From sinners to stylists, from a famed general to ordinary women, Chinese hairstyles have evolved from symbols of ethnicity, class status and political alignment to an expression of individuality and style. In China, possibly more than in any other culture, hair has long had strong political and social meaning.

In ancient times especially, people cherished their hair as a symbol of self-respect. Hair was as highly valued as the body. In the Spring and Autumn Period (770-476 BC), a punishment called kun required sinners to shave their hair and beard. Compared with other physical punishments this was considered more devastating because it insulted the soul.

During the Warring States Period (475-221 BC), the famed General Cao Cao was spared the death sentence, but instead of losing his head he had his hair cut off as a punishment for disobeying military orders. Significant proof of how seriously people took their hair in ancient times.

Hair in prehistoric times helped distinguish between the Han people and other ethnic groups, as the former tended to have it bound, while the latter usually grew their long hair to be disheveled. In the Tang Dynasty (AD 618-907), hairdos with different shapes evolved into a symbol of class status.

When the Manchu people took national sovereignty, one of the first things they did was to order civilians to shave their heads. Unshaven heads therefore became a clear sign of dissent.

The most typical example was the rebellious Taiping armies who were cursed by the Qing Dynasty (1644-1911) rulers as "hairy thieves". That same political symbolism carried on to the later years of Republic of China (1912-49) when it was against the law to have pigtails.

Even after the People's Republic of China was founded in 1949, hair's complicated relationship with politics did not end.

In the 1950s, a short bob, cut just below the ears, a simple style favored by female communists and soldiers, was widely imitated by Chinese women.

This style the "liberation hairdo" as it signified women being liberated and becoming their own master. The only sign of individuality was the different hairpins and silk flowers. But Younger women were still in favor of braids, one on each side of the head. A typical compliment paid to a girl at this time was.

In the 1950s, many women chose to perm their hair into loose waves. But from 1957 on, in conjunction with several political movements, women cut their hair even shorter, which was often referred to as the "movement hairdo".

When the "cultural revolution" (1966-76) began,  "corrections" started with women's hair. Long braids were cut short, and the "capitalist-style", permed waves, disappeared.

Harsh treatment toward "capitalist-roaders" could also start with their hair. In an essay entitled Records of 1966 and 1967, writer Yang Jiang describes an incident in which half her hair was cut off, giving her a "yin-yang head", an insulting punishment often used during the "cultural revolution".

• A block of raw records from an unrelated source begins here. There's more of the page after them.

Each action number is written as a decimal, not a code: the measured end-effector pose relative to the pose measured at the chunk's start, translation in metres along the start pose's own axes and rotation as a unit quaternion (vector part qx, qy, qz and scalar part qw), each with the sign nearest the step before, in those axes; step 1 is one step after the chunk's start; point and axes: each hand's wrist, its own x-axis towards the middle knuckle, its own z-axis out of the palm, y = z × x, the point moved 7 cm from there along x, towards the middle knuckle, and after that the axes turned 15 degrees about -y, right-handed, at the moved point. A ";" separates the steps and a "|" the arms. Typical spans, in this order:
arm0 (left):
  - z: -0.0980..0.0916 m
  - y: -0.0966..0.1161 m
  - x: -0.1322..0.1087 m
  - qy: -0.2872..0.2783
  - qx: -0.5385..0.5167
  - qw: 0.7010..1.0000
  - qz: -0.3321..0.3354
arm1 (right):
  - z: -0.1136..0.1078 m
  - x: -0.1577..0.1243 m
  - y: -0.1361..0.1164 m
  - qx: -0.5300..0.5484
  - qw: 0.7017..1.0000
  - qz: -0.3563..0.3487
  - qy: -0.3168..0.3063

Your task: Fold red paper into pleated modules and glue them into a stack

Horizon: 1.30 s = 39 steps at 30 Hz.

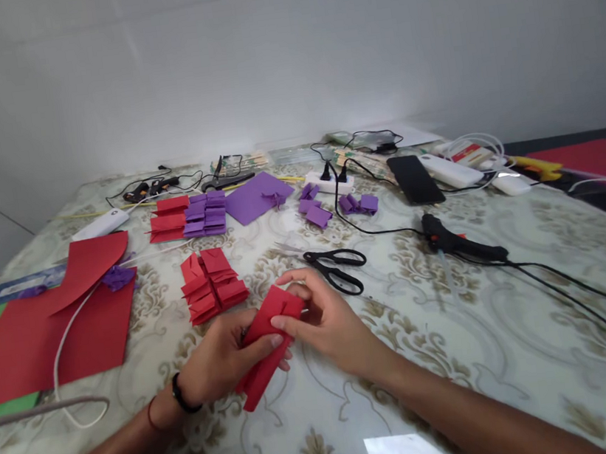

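Note:
Between my two hands is a folded strip of red paper [268,352], tilted with its lower end toward me. My left hand [229,357] grips its left side, thumb on top and fingers underneath. My right hand [323,321] pinches the upper right end with thumb and fingers. Just beyond my left hand lie folded red paper pieces [213,283] in two rows. Black-handled scissors [335,264] rest partly open past my right hand. Farther back are more folded red pieces [169,221] beside folded purple pieces [205,214].
Red sheets [88,337] with a white cable lie at the left. A black glue gun [461,240] trails its cord on the right. At the back are a purple sheet [257,196], loose purple folded pieces [318,215], a white power strip [330,181] and a dark phone [415,180].

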 end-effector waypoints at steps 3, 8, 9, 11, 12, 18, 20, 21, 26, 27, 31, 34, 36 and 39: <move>-0.003 0.003 0.000 0.022 -0.016 0.999 0.020 | 0.002 0.002 0.004 0.027 0.999 0.020 -0.028; -0.001 0.008 0.001 0.003 0.082 0.996 0.032 | 0.000 0.002 0.004 -0.053 0.997 0.049 -0.037; 0.000 0.007 0.001 -0.004 0.111 0.994 0.022 | 0.000 0.001 0.003 -0.064 0.996 0.052 -0.037; 0.001 0.007 0.001 -0.008 0.154 0.988 0.003 | 0.000 0.001 0.002 -0.077 0.995 0.058 -0.038; 0.000 0.008 0.001 -0.002 0.164 0.986 0.002 | 0.001 0.000 0.002 -0.080 0.994 0.059 -0.038; -0.007 0.014 -0.002 0.034 0.109 0.993 0.026 | 0.003 0.000 0.004 -0.075 0.994 0.063 -0.041; -0.012 0.011 -0.002 0.056 0.051 0.997 0.027 | 0.005 0.000 0.003 -0.062 0.995 0.056 -0.053; -0.016 0.010 -0.002 0.074 0.021 0.997 0.031 | 0.007 0.000 0.003 -0.051 0.995 0.057 -0.064; -0.027 0.005 -0.004 0.131 -0.104 0.984 0.064 | 0.012 0.000 0.009 -0.035 0.989 0.101 -0.102; -0.027 0.004 -0.004 0.131 -0.124 0.982 0.064 | 0.011 0.000 0.010 -0.041 0.989 0.102 -0.097; -0.026 0.001 -0.003 0.128 -0.173 0.975 0.062 | 0.003 0.001 0.006 -0.037 0.995 0.068 -0.062; -0.026 0.000 -0.003 0.130 -0.178 0.974 0.054 | -0.003 -0.001 0.001 -0.066 0.996 0.041 -0.035; -0.026 -0.001 -0.003 0.134 -0.177 0.974 0.049 | -0.005 -0.002 -0.005 -0.112 0.993 0.022 -0.027; -0.027 0.000 -0.003 0.137 -0.175 0.973 0.054 | -0.005 -0.003 -0.013 -0.159 0.987 -0.009 -0.029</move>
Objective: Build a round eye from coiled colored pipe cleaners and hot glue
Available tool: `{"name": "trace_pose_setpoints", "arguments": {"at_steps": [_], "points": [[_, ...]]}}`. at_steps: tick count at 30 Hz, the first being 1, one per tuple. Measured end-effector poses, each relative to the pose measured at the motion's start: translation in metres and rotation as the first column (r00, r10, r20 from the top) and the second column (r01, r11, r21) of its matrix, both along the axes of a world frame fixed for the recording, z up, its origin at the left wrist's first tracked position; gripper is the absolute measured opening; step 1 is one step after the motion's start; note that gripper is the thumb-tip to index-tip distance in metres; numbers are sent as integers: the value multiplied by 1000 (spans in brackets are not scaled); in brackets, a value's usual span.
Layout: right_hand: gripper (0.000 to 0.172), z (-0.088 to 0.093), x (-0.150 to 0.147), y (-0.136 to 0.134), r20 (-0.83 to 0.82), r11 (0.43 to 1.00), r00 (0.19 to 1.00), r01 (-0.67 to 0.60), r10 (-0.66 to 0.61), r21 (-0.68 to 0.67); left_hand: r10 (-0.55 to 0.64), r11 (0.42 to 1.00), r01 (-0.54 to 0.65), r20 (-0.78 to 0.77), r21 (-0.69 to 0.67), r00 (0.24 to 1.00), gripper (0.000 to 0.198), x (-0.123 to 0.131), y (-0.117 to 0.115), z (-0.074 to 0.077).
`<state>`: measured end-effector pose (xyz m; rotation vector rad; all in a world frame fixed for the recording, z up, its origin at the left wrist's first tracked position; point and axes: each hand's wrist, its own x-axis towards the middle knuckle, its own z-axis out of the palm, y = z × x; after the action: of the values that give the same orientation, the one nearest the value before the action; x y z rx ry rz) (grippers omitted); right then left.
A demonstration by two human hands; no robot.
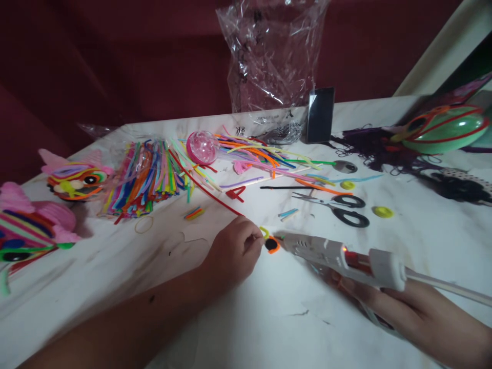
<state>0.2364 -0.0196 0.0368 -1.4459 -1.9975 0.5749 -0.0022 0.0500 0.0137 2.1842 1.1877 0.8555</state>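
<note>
My left hand (236,251) is closed in a pinch at the edge of a small orange and black pipe-cleaner piece (272,245). A yellow curl (264,232) sticks up beside its fingertips. My right hand (407,312) is wrapped round a white hot glue gun (323,251), with an orange light glowing on its side and a glue stick (446,287) coming out of its back. The gun's nozzle points left and meets or nearly meets the piece's right edge. The gun hides part of the right hand's grip.
Black-handled scissors (348,210) lie beyond the gun. Bundled pipe cleaners (146,179), loose ones (261,154) and a pink clear ball (202,147) spread across the table. A phone (320,115) leans at the back. Colourful fish-like crafts (34,230) stand left, a green balloon-like craft (446,130) right.
</note>
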Motion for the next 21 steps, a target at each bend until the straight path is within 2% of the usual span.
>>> {"name": "trace_pose_setpoints", "arguments": {"at_steps": [14,21], "points": [[32,-4,4,-2,3,1000,1000,1,-1,-21,-9,1000,9,9,-2,1000,13,0,0,0],[30,0,1,-1,-25,1000,1000,0,-1,-14,-8,1000,8,-4,4,1000,14,0,0,1]]}}
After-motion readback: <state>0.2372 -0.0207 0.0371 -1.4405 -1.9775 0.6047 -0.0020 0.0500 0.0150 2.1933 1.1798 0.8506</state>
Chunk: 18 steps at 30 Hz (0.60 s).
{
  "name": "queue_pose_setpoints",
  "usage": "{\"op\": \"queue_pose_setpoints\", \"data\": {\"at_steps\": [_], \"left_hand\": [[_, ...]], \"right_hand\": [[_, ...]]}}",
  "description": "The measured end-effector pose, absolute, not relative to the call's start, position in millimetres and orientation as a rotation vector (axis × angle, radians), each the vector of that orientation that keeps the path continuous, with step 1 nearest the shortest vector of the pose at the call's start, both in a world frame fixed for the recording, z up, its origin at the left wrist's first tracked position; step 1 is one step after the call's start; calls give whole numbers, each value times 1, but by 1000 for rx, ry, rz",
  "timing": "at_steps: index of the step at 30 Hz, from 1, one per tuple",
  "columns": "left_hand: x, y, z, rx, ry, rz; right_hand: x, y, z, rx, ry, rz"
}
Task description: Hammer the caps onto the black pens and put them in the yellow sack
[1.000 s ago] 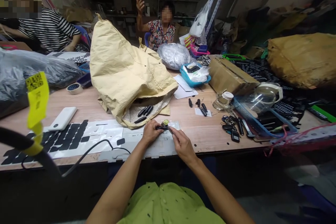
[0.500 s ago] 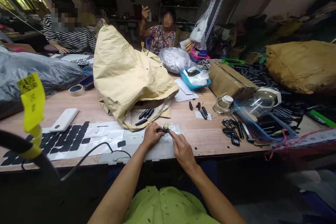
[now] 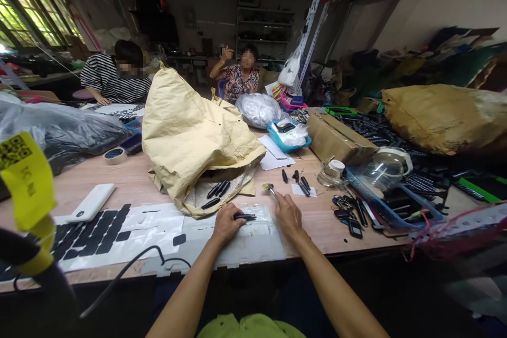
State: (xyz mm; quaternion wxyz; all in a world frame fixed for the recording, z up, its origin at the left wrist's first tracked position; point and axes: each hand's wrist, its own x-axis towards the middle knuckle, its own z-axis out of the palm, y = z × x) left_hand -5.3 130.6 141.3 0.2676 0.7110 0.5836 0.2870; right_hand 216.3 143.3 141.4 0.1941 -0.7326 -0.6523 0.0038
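Note:
My left hand (image 3: 227,223) rests over the clear-covered work mat (image 3: 222,240), its fingers closed on a slim black tool-like piece (image 3: 246,217) whose exact kind I cannot make out. Farther right, my right hand (image 3: 288,215) grips the metal handle of a small mallet (image 3: 268,187) with a yellowish head, held apart from the black piece. Several similar dark pieces (image 3: 216,194) lie in the mouth of a big cream sack (image 3: 190,127) just beyond my left hand. More black pieces (image 3: 304,185) sit on and beside a small white paper to the right.
At left are a white power bank (image 3: 92,202), a tape roll (image 3: 115,156) and a sheet with black stickers (image 3: 105,232). To the right stand a glass jar (image 3: 331,171), keys (image 3: 346,214), a blue tray (image 3: 384,206) and a cardboard box (image 3: 338,134). Two people sit across the table.
My right hand has moved right, carrying the mallet away from the black piece. My left hand keeps its hold on the piece near the mat. The camera view has tilted up.

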Motion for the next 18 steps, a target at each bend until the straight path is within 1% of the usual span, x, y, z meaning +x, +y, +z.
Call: {"op": "queue_pose_setpoints", "data": {"at_steps": [3, 7, 12, 15, 18], "left_hand": [[-6, 131, 138, 1941, 1560, 767], [-7, 131, 138, 1976, 1556, 754], [1, 107, 156, 1880, 1534, 794], [8, 69, 169, 1823, 1236, 691], [12, 26, 167, 1785, 883, 434]], "right_hand": [[224, 159, 137, -2149, -1866, -141], [221, 163, 128, -2164, -1868, -302], [217, 162, 123, -2167, -1858, -362], [217, 162, 122, -2170, -1847, -369], [217, 162, 122, -2175, -1839, -361]]}}
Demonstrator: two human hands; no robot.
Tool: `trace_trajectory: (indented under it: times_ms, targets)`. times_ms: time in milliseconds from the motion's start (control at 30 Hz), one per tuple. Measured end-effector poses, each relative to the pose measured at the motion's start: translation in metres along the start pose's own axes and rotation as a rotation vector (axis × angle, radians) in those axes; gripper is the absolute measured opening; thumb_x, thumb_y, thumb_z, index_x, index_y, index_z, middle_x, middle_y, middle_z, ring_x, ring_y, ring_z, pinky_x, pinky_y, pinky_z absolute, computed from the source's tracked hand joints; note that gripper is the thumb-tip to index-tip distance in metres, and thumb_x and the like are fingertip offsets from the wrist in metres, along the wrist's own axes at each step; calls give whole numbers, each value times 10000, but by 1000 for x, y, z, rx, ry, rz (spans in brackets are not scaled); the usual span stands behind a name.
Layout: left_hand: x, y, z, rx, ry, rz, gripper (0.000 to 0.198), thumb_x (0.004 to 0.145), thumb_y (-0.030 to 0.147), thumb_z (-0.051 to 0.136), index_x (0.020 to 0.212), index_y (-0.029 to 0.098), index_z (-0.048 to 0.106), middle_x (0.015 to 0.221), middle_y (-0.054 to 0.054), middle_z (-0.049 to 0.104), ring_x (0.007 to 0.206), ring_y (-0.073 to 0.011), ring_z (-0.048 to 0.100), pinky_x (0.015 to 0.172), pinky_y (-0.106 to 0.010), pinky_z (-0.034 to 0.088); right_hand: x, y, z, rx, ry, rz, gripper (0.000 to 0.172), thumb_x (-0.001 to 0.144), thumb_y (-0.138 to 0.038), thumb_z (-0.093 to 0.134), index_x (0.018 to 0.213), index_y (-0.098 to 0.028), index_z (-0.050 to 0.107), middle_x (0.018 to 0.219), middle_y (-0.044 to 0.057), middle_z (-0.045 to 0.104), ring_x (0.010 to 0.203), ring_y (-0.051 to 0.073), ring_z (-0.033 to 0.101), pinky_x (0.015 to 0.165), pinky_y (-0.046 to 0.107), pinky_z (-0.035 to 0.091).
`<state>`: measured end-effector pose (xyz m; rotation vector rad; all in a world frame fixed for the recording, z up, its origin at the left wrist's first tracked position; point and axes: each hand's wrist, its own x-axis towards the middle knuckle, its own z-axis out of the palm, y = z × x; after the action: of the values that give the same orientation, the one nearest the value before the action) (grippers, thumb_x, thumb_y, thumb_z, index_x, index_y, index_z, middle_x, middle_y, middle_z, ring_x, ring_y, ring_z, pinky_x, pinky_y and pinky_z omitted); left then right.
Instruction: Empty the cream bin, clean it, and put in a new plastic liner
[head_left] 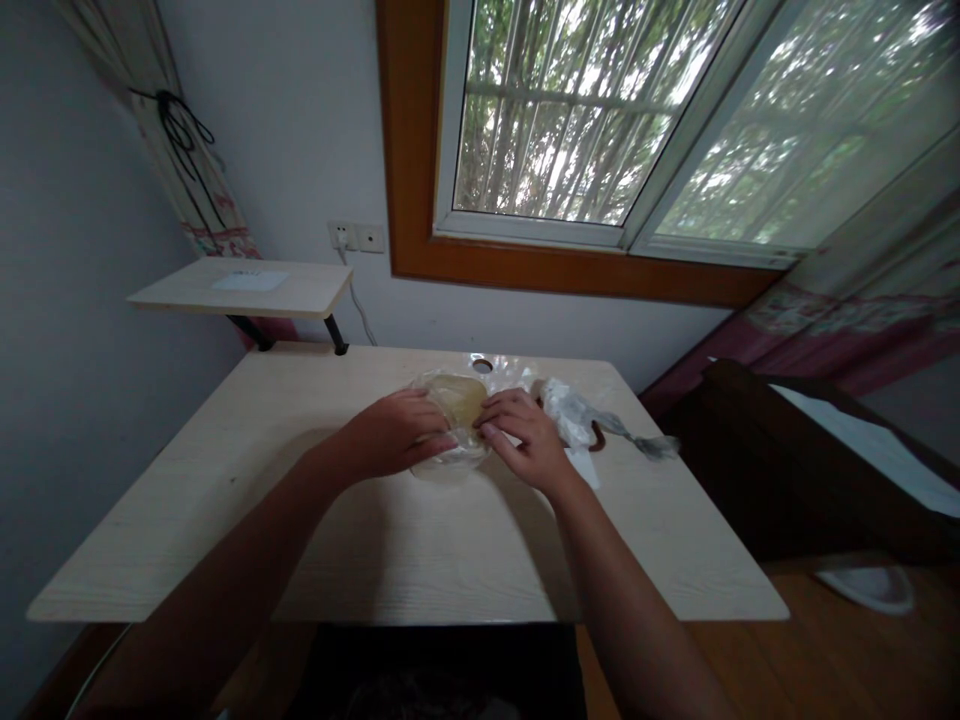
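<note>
Near the back middle of the table lies a crinkled clear plastic bag (459, 455) around something round and pale yellow (463, 396), whose kind I cannot make out. My left hand (401, 432) grips the bag from the left, its thumb stretched along the near side and its fingertips partly hidden behind the plastic. At the right edge, my right hand (525, 435) holds the bag with fingers curled and thumb pressed close to them. Just right of that hand sits a bunched whitish plastic bag (568, 412), its twisted grey end trailing to the right.
The pale wooden table (225, 540) has a small raised shelf (300, 290) at its back left, bearing a white label. A brown curved thing (598, 437) shows beside the bunched bag. A cable hole (482, 366) lies at the back. Dark furniture (750, 450) stands at right.
</note>
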<state>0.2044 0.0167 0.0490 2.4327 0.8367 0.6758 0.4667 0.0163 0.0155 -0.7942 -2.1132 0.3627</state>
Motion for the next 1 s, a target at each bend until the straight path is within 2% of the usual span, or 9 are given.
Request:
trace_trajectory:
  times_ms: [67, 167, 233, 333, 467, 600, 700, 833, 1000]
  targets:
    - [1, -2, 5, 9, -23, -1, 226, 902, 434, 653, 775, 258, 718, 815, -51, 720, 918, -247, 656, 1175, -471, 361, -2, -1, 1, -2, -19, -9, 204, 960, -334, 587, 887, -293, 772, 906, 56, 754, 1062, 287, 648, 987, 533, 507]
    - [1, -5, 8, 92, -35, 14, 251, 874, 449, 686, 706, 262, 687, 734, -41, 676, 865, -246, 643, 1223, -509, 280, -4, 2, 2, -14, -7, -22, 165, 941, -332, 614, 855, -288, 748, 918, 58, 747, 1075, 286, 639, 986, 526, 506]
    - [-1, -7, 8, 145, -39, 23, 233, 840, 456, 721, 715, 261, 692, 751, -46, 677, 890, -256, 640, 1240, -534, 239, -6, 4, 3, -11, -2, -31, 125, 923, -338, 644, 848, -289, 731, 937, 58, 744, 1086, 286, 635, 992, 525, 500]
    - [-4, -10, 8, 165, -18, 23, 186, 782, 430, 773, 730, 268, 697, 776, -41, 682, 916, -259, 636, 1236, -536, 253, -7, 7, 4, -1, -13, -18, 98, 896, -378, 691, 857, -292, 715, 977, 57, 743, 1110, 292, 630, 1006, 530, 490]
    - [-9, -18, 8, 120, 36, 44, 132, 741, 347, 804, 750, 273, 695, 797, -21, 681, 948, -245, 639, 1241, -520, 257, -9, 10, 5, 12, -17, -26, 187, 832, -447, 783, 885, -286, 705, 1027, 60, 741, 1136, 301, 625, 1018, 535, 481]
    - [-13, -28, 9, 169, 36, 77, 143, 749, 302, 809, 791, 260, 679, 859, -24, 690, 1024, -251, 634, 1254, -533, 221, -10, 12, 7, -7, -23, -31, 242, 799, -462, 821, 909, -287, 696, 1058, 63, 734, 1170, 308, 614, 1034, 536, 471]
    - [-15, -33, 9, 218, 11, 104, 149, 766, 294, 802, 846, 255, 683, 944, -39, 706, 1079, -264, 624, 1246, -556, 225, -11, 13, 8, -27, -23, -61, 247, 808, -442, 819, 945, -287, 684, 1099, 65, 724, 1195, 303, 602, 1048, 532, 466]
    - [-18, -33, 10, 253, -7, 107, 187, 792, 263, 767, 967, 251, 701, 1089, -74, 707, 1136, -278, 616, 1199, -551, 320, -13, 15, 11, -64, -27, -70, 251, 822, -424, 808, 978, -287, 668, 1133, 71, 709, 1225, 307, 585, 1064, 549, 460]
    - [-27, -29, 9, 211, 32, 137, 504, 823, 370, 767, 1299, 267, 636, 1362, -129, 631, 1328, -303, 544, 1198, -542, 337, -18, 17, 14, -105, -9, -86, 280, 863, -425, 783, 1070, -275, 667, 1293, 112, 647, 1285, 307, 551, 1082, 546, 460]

From the late 1970s, when China began to implement the reform and opening-up policy, hairstyles became purely a personal choice to demonstrate individuality and aesthetic preferences.

In the late 1970s, permed hair, such as afros and long permed waves again became trendy. By the 1980s, perms were common, along with short bobs - always a favorite of Chinese women.

By the late 1990s, hair dye became a significant trend. As Chinese women embraced more possibilities for their hair shapes and colors, the country has also begun to see a growing variety of hair accessories and hair care products.

Since the late 1970s, trends have repeatedly shifted. Imported hairstyles, like the bob and afros have all left a significant mark in the history of Chinese fashion. Behind each of these trendy hairdos was trendsetters such as Momoe Yamaguchi, Teresa Teng and Maggie Chung.

In the 1980s, perms were common, along with short bobs.  It was during this period that China's beauty industry blossomed, with a growing number of local and international-branded hair salons opening their doors.

There has also been a growing international influence with local salons sending their stylists to be trained overseas and foreign talents coming to work in China. All these developments have helped Chinese fashionistas keep up with international trends.

A Malaysian who came to Shanghai in 2007, Yeo grew up with the stereotypical view that Chinese were provincial and rustic. But now he tells his friends to visit and be shocked by Shanghai's trendy looks.